There and Here yields a richly textured portrait of eighteenth- and nineteenth-century Illinois, a place where women and men gave their new towns big names, out of hope, hubris, and maybe even denial. Often, the famous names are intentional, honoring settlers’ places of origin, or mythical or biblical locales. Some towns, like Argyle and Norway, once served as the main entry point for thousands of immigrants from those spots. Often, names are coincidental.
Settlers cleared the wilderness and plowed (Alhambra, Dover, Kingston) and locals made their own laws and policed themselves (Bolivia, Paradise). Coal was king over corn (Cuba, Panama, Sicily, Toluca); and the prairie put a spell on foreigners, or not at all (Lebanon, Savoy).
In this Illinois, Indigenous people were killed for sport (York); they befriended white people (Strasburg, Windsor), only to be pushed out and fight back (Cahokia Mounds, Milan, Palestine, Peru, Venice). Governors owned slaves (Kaskaskia); Black men became the strange fruit of white hatred (Cairo, Mt. Zion, Paris, Thebes, Winchester); Lincoln vanquished Stephen Douglas (Ottawa); boys answered his call (Cambridge, Genoa, Malta, Scotland, Windsor); and strife seeded Salt Lake City (Carthage, Nauvoo, Warsaw).
There were stops on the Trail of Tears and the Trail of Death (Ellis Grove, Exeter, Naples). The Underground Railroad stopped in Crete, Genoa, Lake Zurich and Toulon. Pekin both struggled with civil rights and advanced them.
The state’s seats of power provide useful historical context for the other towns’ more localized stories. Springfield is one of no fewer than six capital cities in Illinois, alongside Kaskaskia and Vandalia, Springfield’s predecessors; Cahokia, center of the largest pre-Columbian civilization in what is today the U.S.; Fort de Chartres, the heart of France’s Upper Louisiana; and Nauvoo, the first great Mormon metropolis. Of course, there’s Metropolis itself, home of Superman. And Popeye reigns sovereign in Chester.
This book also documents a rapidly disappearing Illinois. In the decade it took to visit these places and write this book, the bridge at Hanover was replaced with a more utilitarian-looking one; the ornate house next to the Lyons tower burned down; down in Little Egypt, the Mississippi is said to be slowly jumping its bed; the wrecking ball leveled several historic buildings in Cairo; and many farms are gone. Illinois politicians are being woken up and are talking about removing sculptural tributes to Douglas and Pierre Menard.
Each town is a discovery, whether for a few minutes or a few days. Some charm you. For others, better times seem forever out of reach; they impress in spite of or thanks to it.
REVIEWS
– Jan Kostner, former director, Illinois Bureau of Tourism:
“Laurent Pernot’s beautiful book unlocks the history and mysteries behind the names of many Illinois towns.

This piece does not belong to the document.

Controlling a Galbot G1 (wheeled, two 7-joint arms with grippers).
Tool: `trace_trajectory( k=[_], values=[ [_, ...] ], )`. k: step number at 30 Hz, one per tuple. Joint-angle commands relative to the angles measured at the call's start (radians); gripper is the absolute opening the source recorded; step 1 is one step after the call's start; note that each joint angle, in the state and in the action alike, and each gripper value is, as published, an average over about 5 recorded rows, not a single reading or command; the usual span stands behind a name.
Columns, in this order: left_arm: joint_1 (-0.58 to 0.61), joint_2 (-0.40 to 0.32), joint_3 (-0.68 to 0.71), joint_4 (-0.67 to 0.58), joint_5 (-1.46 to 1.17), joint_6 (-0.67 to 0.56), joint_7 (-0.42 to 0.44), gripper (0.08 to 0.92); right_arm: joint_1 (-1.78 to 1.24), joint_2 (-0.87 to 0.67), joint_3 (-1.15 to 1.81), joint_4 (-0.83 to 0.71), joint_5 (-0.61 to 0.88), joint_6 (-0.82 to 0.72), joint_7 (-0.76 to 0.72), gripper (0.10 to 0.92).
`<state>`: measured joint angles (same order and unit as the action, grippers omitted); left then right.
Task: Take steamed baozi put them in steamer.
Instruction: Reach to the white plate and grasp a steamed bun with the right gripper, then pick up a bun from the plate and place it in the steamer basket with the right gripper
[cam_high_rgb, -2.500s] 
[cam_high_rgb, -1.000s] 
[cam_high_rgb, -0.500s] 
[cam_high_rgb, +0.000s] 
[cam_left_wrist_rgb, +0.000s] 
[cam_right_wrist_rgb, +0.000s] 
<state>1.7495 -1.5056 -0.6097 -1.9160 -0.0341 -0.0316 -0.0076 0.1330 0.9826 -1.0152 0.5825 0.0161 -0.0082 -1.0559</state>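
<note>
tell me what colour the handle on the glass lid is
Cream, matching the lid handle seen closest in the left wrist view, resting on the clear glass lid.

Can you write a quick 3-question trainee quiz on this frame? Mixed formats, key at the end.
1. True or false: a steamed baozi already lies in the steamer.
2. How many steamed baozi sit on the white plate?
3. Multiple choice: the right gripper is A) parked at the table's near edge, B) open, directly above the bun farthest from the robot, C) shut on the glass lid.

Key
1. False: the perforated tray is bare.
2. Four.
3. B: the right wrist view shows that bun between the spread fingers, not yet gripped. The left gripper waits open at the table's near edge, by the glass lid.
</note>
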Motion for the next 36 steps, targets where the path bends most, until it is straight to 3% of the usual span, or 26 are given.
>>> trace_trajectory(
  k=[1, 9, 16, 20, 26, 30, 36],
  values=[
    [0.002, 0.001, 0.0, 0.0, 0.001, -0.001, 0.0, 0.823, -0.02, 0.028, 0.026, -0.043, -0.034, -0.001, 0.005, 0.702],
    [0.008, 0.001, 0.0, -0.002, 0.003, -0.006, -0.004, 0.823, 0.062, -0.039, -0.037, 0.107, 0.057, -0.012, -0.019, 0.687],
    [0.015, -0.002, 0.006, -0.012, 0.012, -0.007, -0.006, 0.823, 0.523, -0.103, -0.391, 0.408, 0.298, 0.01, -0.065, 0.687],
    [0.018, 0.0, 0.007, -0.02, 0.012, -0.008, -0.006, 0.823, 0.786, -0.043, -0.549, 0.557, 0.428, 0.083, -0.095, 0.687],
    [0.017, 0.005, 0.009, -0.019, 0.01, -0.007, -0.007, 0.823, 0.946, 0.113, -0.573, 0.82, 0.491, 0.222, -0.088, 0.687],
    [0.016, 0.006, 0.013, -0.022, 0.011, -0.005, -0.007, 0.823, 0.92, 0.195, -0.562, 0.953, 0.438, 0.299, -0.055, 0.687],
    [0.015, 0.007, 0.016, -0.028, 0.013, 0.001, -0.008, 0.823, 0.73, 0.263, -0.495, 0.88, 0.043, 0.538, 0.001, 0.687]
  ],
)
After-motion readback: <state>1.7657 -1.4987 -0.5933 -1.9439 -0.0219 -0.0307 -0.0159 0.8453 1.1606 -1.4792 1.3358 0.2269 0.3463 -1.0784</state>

There and Here is a wonderful exploration of the Land of Lincoln, giving readers many reasons to get off the highway and explore our state.”
– Leo Schelbert, professor emeritus, University of Illinois at Chicago, author of Switzerland Abroad (2019):
“This chronicle of more than one hundred places features mostly smaller and little-known settlements in Illinois. It sketches neo-European foundations after indigenous people had been eliminated and as areas were evolving as eighteenth- and nineteenth-century neo-European domains of the present United States. Names such as Alhambra, Denmark, Liverpool, Palestine, Teheran, and Versailles, may partly point to global awareness of individual name givers. The names may claim inherently that the newly named places were joining those of the old world on an at least symbolically equal footing.

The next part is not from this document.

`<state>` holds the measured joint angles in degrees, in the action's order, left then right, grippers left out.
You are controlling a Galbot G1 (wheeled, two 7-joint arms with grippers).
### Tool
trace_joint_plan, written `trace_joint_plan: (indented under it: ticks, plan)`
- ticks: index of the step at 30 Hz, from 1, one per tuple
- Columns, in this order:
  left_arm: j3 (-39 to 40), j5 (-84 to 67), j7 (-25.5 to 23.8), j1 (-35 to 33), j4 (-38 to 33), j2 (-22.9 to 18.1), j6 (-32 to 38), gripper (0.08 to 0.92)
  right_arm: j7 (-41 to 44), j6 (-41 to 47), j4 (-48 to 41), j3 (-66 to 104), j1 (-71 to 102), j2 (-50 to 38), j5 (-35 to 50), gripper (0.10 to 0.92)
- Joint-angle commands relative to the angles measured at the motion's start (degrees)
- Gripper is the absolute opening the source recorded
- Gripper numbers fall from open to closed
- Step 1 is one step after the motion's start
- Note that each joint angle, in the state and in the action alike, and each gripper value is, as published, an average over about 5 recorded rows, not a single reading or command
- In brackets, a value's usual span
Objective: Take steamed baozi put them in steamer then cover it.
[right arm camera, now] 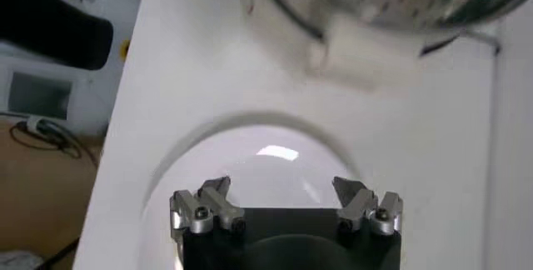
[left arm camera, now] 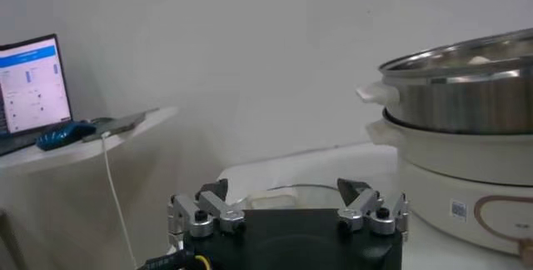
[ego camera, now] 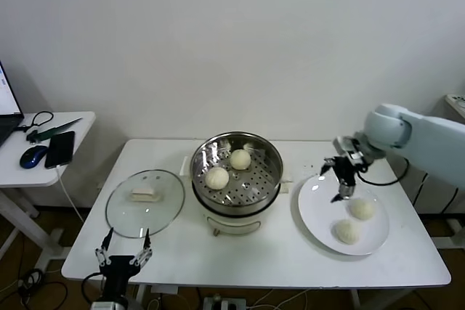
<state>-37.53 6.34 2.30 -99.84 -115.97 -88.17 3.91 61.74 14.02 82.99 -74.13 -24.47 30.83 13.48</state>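
Table: white table (ego camera: 240,259) against a bare wall.
Steamer: steamer (ego camera: 236,172) mid-table, two baozi (ego camera: 216,177) inside.
Plate: plate (ego camera: 320,212) near right edge, two more.
Cover: cover (ego camera: 145,202) lies left.
Right gripper: right gripper (ego camera: 340,179) over plate, fingers spread, empty.
Left gripper: left gripper (ego camera: 123,248) at front edge, spread, empty.

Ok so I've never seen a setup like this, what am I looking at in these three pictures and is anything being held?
It is a two-armed robot at a white table. The wide picture looks down from its head; the other two come from cameras on its wrists. In the middle stands a steel steamer with two baozi inside. Two more baozi lie on a white plate on the robot's right. The glass cover lies flat on the table on its left. The right gripper hovers open over the plate, holding nothing. The left gripper waits open and empty at the table's near edge, by the cover.
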Motion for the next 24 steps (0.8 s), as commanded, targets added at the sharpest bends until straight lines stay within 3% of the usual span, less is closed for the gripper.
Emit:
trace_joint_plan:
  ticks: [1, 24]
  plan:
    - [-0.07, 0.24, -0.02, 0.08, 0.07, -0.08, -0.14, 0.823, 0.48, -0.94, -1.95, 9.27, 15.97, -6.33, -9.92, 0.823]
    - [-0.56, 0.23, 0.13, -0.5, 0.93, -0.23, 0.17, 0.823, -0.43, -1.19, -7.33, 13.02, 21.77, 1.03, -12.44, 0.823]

Laurent Pernot’s concise textual entries are greatly enriched by numerous carefully chosen and pleasing pictures in color that offer vistas of landscapes, houses, churches, sculptures, and monuments. The chosen images speak as powerfully as the carefully crafted texts.
Then and Here features however not only the creative efforts of women and men in evolving a neo-European world in a region of the Northern Western Hemisphere coming to be called Illinois. The book’s texts and pictures also point to racial conquest by encirclement, by destruction of indigenous patterns, by expulsion, and by extensive physical annihilation of native peoples. The story documents white settlers’ persistent efforts to achieve an erasure of the millennia-old indigenous occupancy and its replacement by exclusively white jurisdiction.
The concise texts and numerous pictures highlight therefore a double-faced historical eighteenth- and nineteenth-century process as it evolved in today’s region called Illinois: They point to a gradual conquest characterized by totalitarian violence of invaders against millennia-old indigenous groups and by the creative replacement of an ancient native world by an exclusive establishment of neo-European cultural ways.”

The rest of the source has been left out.